Because I always know, in my head, that reading is important, that it isn't just "for fun," that it's something that must be part of my daily life. 

But I sometimes forget it with my heart. It feels like I'm stalling, procrastinating, dodging the more difficult tasks.

It's a false belief that I have to just keep shedding, over and over again. 

A couple of pages later, Sellers adds,

I like to read, like Flannery O'Connor and Eudora Welty ... in the morning, before I talk, before I write.

WELL. That just sounds like the most delicious possible start to the day. 

And it got me thinking of one of my favorite reading memories. One morning, after an early drop-off at the airport, I came home around 5:45 and felt too awake to try and sleep again.

So I made tea and found some lemon biscotti. I sat by the window reading A Very Long Engagement, savoring the beautiful prose and the tea and the sunrise. 

... Which is also why I always love the opening of the 2005 version of Pride and Prejudice, watching Keira Knightley as Elizabeth Bennet starting her day with 1) a walk across English countryside, and 2) a good book.

Mmmm.

... Okay, so, seriously, I just fell into a little daydream about that. 

Here's the thing: it is so easy for me to realize and affirm that if I put writing first in my day, it'll get done. 

SUPER important. Super worthwhile.

And what about reading—the other half of a writer's job? When does that get the best schedule treatment?

I want that level of intentionality with my reading.  

So I'm wondering about shifting my reading to the morning

(Just typing that feels rebellious somehow!!)

Maybe not every day. Maybe twice a week. 

Oooh. 

I love that. I love that! It feels like a good change.

So, how about you? If reading is of critical importance to a writer—and it totally is!—then where does reading fit into your life?
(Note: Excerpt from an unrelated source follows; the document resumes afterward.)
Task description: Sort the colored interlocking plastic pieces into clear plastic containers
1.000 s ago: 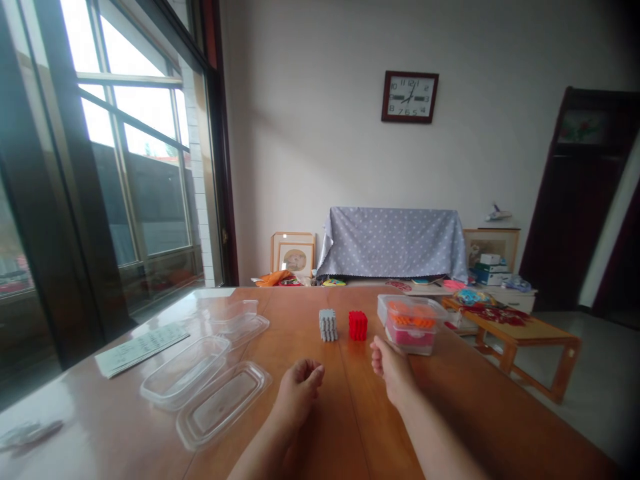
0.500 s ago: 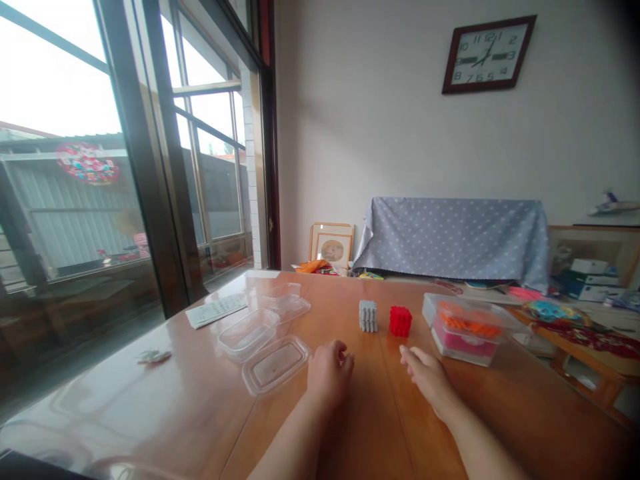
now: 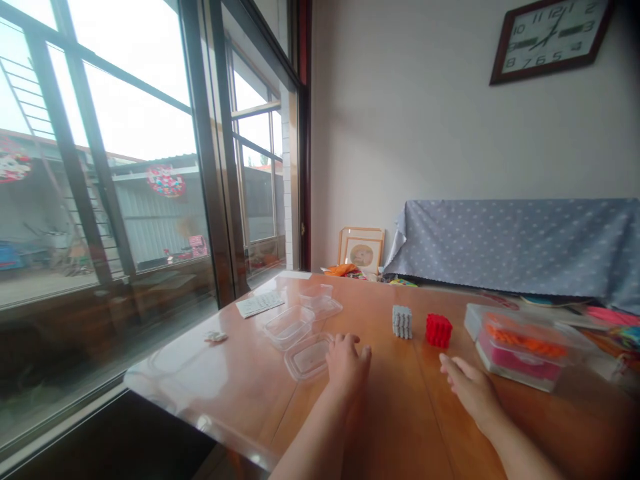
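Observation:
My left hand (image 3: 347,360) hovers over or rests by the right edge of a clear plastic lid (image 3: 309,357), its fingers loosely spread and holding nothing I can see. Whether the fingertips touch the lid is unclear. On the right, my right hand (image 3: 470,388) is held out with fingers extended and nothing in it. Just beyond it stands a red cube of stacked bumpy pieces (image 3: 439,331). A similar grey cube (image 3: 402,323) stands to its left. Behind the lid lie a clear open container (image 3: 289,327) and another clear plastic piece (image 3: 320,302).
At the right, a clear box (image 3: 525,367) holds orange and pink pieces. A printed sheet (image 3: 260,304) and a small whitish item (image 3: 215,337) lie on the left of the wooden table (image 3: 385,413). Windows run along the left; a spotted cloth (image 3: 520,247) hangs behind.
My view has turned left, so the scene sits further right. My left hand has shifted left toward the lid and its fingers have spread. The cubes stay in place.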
Do you have a specific time when you make sure you get to it? Or is it kind of "whenever it happens"?

What tricks do you have for preserving your reading time? Or is it time to shake things up, start a new reading routine?

Wanna join me for morning reading? I'd love to know in the comments!


P.S., And yes, I did finish reading my first novel of the month! It was a good story, but A Thread of Grace felt like too heavy of a read, with all the heartbreaking news and the tragedies that have been happening lately.

Whew! I need a lighter book for my second read, just to give my heart a break. So, I'm going back to an easier-for-me category of fairytale retellings, with Gregory Maguire's Confessions of an Ugly Stepsister. Here goes!